__Exercise objective__:
Of the lines below, write out exactly those from the line with "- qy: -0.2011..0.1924" through the line with "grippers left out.", both included, and skip the rest.

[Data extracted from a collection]

****

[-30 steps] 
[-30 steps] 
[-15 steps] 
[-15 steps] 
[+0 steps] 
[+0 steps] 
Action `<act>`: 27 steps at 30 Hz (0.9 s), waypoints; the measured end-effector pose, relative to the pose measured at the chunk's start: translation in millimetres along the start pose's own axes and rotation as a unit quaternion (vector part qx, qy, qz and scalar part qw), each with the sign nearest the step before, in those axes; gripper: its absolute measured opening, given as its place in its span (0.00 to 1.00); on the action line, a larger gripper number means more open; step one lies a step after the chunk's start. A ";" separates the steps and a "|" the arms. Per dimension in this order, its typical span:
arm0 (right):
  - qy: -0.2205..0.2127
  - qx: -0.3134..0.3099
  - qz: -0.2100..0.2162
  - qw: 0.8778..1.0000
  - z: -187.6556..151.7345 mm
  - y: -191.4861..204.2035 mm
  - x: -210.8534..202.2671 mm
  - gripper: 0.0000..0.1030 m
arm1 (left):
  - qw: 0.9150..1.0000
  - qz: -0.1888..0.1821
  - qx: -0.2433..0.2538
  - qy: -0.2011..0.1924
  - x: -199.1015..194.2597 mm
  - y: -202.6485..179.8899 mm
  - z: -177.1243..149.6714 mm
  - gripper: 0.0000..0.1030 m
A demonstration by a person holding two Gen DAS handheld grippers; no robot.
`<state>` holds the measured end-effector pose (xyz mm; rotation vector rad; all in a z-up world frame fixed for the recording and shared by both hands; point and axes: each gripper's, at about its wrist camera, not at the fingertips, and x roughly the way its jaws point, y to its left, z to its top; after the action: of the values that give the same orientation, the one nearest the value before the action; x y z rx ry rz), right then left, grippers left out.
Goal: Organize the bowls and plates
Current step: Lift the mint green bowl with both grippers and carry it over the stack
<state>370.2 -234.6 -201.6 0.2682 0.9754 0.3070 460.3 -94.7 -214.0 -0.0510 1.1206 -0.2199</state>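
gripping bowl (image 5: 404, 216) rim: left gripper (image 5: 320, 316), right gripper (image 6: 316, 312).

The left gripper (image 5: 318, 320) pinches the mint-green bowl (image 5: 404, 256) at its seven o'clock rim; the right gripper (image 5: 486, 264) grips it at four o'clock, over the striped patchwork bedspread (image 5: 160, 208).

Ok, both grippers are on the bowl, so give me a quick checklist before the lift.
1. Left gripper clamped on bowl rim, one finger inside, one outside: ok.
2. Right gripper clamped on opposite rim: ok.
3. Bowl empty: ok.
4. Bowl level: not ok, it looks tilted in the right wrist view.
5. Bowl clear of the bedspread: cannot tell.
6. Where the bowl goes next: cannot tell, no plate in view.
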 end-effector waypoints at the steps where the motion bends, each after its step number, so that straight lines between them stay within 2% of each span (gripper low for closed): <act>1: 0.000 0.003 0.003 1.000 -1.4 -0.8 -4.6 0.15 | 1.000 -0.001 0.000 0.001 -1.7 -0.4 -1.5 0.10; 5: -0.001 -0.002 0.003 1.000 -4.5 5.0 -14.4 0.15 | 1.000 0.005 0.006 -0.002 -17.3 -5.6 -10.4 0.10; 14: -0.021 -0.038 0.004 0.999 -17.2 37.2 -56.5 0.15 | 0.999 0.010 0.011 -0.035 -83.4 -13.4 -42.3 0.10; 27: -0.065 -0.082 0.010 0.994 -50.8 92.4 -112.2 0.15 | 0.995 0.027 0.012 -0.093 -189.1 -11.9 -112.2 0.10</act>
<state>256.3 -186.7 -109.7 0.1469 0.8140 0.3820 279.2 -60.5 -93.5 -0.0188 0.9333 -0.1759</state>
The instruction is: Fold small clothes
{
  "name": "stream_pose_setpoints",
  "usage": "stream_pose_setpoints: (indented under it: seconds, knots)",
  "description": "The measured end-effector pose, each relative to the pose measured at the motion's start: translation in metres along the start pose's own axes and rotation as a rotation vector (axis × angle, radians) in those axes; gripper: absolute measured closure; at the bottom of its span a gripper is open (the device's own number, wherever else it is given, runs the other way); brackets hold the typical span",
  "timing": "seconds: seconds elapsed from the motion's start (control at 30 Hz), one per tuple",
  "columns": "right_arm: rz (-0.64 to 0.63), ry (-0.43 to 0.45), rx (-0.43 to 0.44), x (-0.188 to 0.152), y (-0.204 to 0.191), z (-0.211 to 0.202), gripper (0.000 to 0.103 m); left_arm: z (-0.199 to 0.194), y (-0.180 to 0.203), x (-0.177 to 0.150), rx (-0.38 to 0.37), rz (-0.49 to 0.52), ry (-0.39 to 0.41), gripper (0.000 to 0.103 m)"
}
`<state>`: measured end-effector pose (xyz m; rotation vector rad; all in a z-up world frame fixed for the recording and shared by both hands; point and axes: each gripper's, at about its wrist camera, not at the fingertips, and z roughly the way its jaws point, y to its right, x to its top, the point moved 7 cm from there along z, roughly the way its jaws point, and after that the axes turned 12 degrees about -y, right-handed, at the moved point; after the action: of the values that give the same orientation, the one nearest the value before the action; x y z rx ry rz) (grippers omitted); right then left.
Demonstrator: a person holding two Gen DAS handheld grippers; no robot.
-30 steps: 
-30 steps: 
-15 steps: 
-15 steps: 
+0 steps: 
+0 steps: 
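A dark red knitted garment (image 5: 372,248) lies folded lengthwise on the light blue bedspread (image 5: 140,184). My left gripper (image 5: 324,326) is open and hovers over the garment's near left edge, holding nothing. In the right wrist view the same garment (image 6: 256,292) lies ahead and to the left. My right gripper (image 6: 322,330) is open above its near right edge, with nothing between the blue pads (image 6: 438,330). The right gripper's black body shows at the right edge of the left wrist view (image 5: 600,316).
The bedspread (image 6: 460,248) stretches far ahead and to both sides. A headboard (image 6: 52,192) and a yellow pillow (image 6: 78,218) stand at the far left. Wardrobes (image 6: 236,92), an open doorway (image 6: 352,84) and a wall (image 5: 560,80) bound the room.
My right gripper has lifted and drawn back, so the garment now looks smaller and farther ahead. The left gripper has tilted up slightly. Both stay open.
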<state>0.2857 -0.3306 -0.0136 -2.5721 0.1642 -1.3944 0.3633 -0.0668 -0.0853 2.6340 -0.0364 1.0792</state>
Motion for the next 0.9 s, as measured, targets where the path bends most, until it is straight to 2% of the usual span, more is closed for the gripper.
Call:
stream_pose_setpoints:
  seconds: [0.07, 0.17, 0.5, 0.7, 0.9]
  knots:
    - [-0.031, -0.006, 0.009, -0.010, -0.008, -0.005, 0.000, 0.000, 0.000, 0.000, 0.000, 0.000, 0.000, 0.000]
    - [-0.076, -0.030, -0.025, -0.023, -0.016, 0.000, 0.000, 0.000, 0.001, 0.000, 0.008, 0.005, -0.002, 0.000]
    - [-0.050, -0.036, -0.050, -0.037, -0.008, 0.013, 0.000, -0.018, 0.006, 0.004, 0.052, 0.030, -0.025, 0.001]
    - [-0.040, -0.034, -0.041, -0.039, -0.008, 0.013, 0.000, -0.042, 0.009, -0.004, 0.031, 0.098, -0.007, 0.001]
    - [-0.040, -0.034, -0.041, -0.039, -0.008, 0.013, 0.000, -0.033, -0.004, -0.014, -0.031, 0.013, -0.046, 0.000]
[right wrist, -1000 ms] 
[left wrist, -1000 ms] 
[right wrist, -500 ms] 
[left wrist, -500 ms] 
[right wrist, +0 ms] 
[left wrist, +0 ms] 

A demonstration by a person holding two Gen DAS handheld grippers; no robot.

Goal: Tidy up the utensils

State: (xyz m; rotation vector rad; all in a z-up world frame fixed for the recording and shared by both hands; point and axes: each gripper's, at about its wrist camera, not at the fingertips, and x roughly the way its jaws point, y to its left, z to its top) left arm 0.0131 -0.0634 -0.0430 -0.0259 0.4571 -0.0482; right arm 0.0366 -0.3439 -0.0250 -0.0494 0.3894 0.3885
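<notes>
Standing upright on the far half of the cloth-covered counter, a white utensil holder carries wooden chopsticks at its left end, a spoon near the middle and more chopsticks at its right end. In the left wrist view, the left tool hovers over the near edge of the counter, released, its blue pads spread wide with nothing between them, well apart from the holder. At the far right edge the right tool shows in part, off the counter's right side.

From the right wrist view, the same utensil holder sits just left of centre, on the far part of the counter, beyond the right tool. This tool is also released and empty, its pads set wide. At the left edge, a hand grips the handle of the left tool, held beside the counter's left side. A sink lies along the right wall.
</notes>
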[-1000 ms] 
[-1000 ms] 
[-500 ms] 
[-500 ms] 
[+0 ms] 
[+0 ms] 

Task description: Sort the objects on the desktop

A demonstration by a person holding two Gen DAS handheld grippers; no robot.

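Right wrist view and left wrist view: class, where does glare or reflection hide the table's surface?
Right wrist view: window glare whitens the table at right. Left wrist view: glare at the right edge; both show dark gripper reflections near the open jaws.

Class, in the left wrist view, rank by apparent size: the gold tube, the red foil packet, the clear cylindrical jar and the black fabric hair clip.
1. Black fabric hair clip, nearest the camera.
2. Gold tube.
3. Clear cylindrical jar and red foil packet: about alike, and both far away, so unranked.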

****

__Solution to this exercise__:
  - qy: -0.2011..0.1924
  - x: -199.1015..194.2597 mm
  - y: -202.6485..179.8899 mm
  - z: -177.1243..149.6714 mm
  - gripper: 0.0000..0.1030 m
A demonstration by a person holding two Gen DAS handheld grippers; no robot.
`<state>` holds the measured end-effector pose (xyz mm; rotation vector rad; all in a z-up world frame fixed for the recording and shared by both hands; point and axes: each gripper's, at about its wrist camera, not at the fingertips, and x roughly the way its jaws point, y to its left, z to its top; after the action: of the values that give the same orientation, the one nearest the value before the action; x y z rx ry rz), right then left, grippers left out.

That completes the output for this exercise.